House debates

Wednesday, 26 October 2022

Matters of Public Importance

Cost of Living

4:04 pm

Photo of Shayne NeumannShayne Neumann (Blair, Australian Labor Party) Share this | Hansard source

I am going to give some sage advice to the opposition. We, unfortunately, spent nine years on that side. When you put up a matter of public importance and you think it is important, you actually put people on the benches. Look at their side: one, two, three. They have got three people in the chamber. If they thought this was a big issue, they would have them over there giving us lectures, hectoring and interjecting. But they are nowhere to be seen, because they know they should hang their heads in shame for nine years of failure in this space.

We've got a Treasurer that's delivered a strong budget, a resilient budget, fulfilling our election commitments. I'll tell you what those people opposite did in their first budget. Their first budget resulted in the Prime Minister losing his job. Tony Abbott lost his job over that budget, and Joe Hockey, the then member for North Sydney, was never the same again. He sat there, a diminished man. What that mob did was have a commission of audit, and they cut $80 billion out of health and education. Remember the Medicare co-payments to make the cost of living harder for people in our areas? They are the people that did it. Then they froze the indexation of Medicare, year after year. And they have the gall to come into this place and give us lectures about the cost of living.

What about wages—10 years of failure. Have they ever supported a wage rise for low-paid workers? Not at all. Not once. When the former opposition leader, the now Prime Minister, held up a coin during the election campaign and talked about a $1-an-hour increase for low-paid workers, they called him a loose unit because they didn't support and still don't support wage rises. There has never been a wage cut or a wage freeze they haven't supported. That's the view that they took. That's what their former finance minister Mathias Cormann said in a moment of candour and honesty. That's what they truly believe. Those people opposite will never support the representatives of the workers. They'll never support the workers—the heroes of the pandemic.

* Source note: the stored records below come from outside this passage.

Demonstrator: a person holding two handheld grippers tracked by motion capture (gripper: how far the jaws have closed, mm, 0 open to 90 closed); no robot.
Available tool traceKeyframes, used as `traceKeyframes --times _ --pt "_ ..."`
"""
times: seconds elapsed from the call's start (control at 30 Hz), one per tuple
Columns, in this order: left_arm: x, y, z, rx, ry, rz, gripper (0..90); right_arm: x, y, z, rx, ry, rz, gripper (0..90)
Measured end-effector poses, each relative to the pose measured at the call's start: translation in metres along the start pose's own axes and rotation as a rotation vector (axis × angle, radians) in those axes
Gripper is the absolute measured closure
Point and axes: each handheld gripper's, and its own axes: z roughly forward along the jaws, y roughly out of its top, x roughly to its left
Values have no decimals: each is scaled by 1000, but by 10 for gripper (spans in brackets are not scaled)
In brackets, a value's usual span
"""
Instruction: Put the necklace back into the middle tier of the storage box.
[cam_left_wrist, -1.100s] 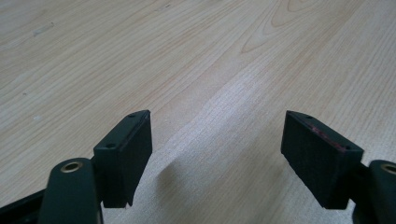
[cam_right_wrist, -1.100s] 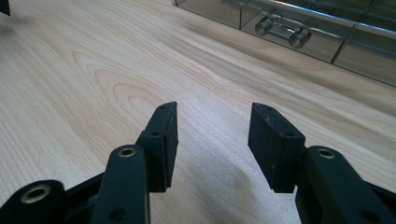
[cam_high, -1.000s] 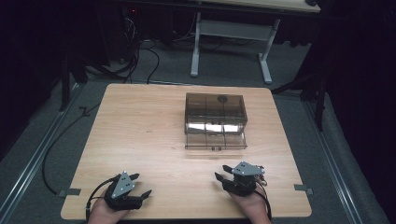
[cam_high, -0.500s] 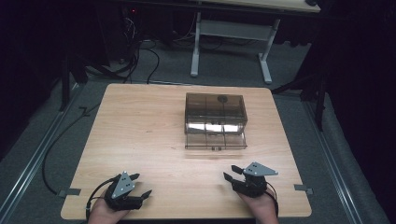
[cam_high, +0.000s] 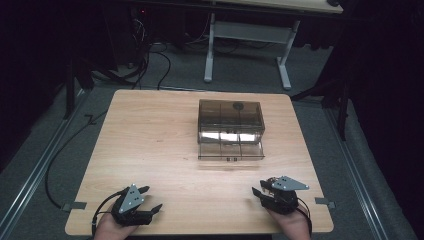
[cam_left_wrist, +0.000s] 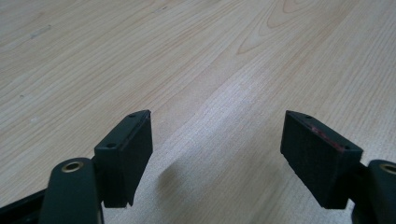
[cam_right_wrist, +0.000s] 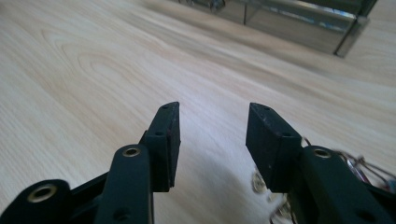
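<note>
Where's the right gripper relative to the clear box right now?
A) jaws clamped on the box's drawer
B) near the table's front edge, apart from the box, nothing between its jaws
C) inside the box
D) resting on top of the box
B: the right gripper sits near the table's front edge, well short of the clear box, jaws apart over bare wood.

left gripper (cam_high: 152, 199) rests low, jaws wide apart, empty. right gripper (cam_high: 256, 193) jaws have just been closing, nothing between them.
</note>
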Motion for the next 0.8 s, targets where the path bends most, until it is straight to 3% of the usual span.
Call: traceKeyframes --times 0.3,0.67,0.8 --pt "-1 0 0 -3 0 8 260 -15 -10 -21 76 -29 23 663" --pt "-3 -1 -1 -1 5 17 262 -22 -15 -50 94 -59 53 771" --pt "-3 -1 -1 6 7 17 263 -32 -14 -58 105 -105 76 871"
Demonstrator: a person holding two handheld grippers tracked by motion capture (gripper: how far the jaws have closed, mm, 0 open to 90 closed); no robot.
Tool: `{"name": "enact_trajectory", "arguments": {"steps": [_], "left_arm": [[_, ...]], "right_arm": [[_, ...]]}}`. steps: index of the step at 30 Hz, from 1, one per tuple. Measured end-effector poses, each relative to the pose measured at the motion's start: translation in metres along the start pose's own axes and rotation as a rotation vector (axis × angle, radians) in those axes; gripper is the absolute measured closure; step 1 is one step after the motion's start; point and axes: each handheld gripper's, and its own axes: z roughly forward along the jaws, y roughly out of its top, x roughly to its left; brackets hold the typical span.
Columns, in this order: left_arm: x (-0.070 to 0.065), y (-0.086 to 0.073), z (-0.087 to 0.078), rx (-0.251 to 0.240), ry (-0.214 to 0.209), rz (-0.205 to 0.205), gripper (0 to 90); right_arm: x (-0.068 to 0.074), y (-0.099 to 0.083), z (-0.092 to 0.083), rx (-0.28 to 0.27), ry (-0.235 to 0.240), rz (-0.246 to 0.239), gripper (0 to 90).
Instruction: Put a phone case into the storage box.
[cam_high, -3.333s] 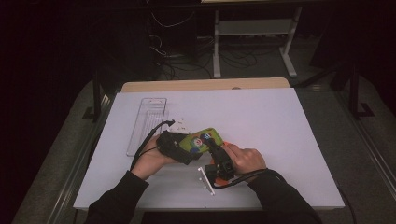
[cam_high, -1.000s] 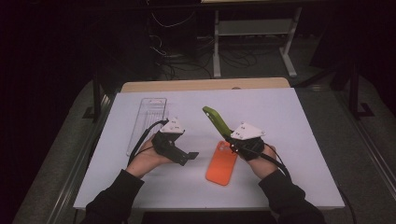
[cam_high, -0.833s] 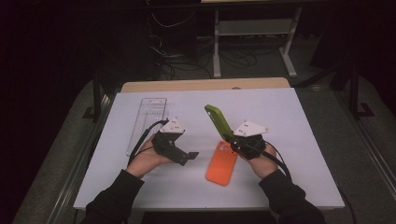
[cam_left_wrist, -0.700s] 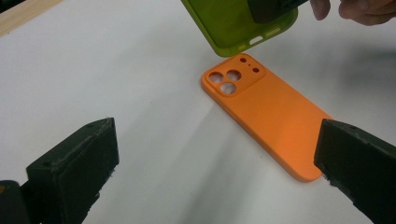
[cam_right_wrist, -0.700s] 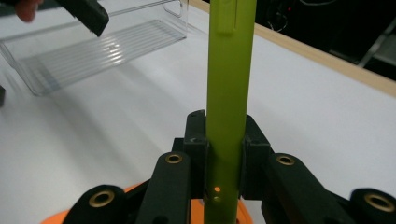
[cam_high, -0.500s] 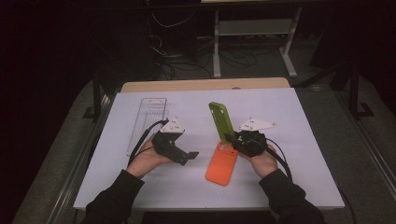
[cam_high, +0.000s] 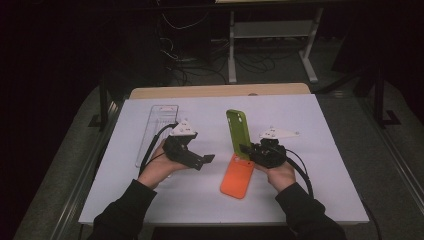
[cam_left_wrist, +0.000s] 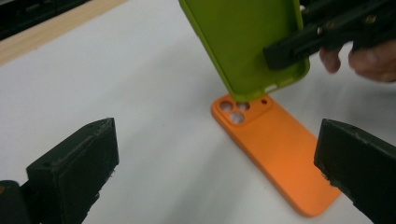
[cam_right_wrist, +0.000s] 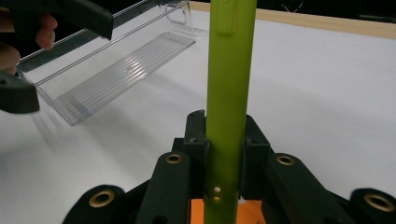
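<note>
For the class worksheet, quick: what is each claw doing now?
Left claw: open, holding nothing.
Right claw: closed on the green case, held upright above the orange case.

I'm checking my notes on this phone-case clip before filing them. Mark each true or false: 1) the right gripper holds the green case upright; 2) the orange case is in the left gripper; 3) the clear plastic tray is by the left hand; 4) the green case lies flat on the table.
1) True: the right gripper is clamped on the lime-green silicone phone case, which stands on end.
2) False: the left gripper is open with nothing in it; the orange silicone phone case lies flat on the white table.
3) True: the clear plastic tray lies beside the left hand.
4) False: it is held up above the orange case.
</note>
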Motion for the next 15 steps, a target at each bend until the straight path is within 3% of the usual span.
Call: {"name": "enact_trajectory", "arguments": {"steps": [2,10,15], "left_arm": [[0.002,0.004,0.001,-0.028,-0.002,-0.017,0.0],[0.008,0.02,0.008,-0.053,-0.003,-0.032,0.0],[0.008,0.02,0.013,-0.07,-0.016,-0.046,0.0]], "right_arm": [[0.0,0.0,0.0,-0.006,-0.003,-0.002,75.6],[-0.004,0.002,-0.001,-0.014,-0.015,-0.005,75.6],[-0.003,0.001,-0.001,-0.013,-0.016,-0.02,75.6]]}}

When it comes to child care, they haven't supported that policy. There are 8,900 families in my electorate who will benefit, but those opposite will not support it. So they'll oppose that improvement for low-paid workers, for young families in my area—more than 10 per cent of the people living in places like Spring Mountain, Springfield Lakes, Ripley Valley and South Ripley in my electorate. Those opposite will vote against, not support, the childcare changes that will help those young families in my electorate. That's why the candidate that ran against me could not even talk about those issues in the last election. They should be ashamed of what they've done.

When it comes to education, they wouldn't support needs based funding. We on this side of the chamber believe that everyone has got a right to go to a cathedral of learning, a great state school—but parents have the right to send their kids to a private school and to support those private schools as well. We believe in education. Those opposite wanted to freeze—we've talked about the cost of living—pay rises for the military, the ADF, and only a campaign by military families and the Labor opposition, supporting the ADF, got pay rises for the military. So don't come into this place and give us lectures about the cost of living.

What about dementia supplements and aged-care supplements? It took them 32 minutes to get rid of $1.3 billion in funding to the most vulnerable people in this country: people living with dementia struggling with cost-of-living pressures. That is what those opposite did in 2013-14. That was their first budget. That's what they did when they came into office.

What we've done now that we've got into office is help people with cost-of-living pressures, like childcare and paid parental leave to help families. Under that mob, there wouldn't have been a budget paper from the Treasury that had wage indexation or expected wage rises. It wasn't achieved. It never was achieved. So don't give us lectures—because there's a 3.75 per cent wage increase in the budget papers. That's what's going to happen across the board. They never achieved any of that, not once when they were in government. It was nine years of neglect—nine years of not caring less about families, working families, and individuals, people in my electorate, people in working-class areas, young families in regional and rural areas. They pose—they preen in this place—about how they're concerned about helping working families and people in need. But they do nothing when they're in government; they make those people's lives that much harder.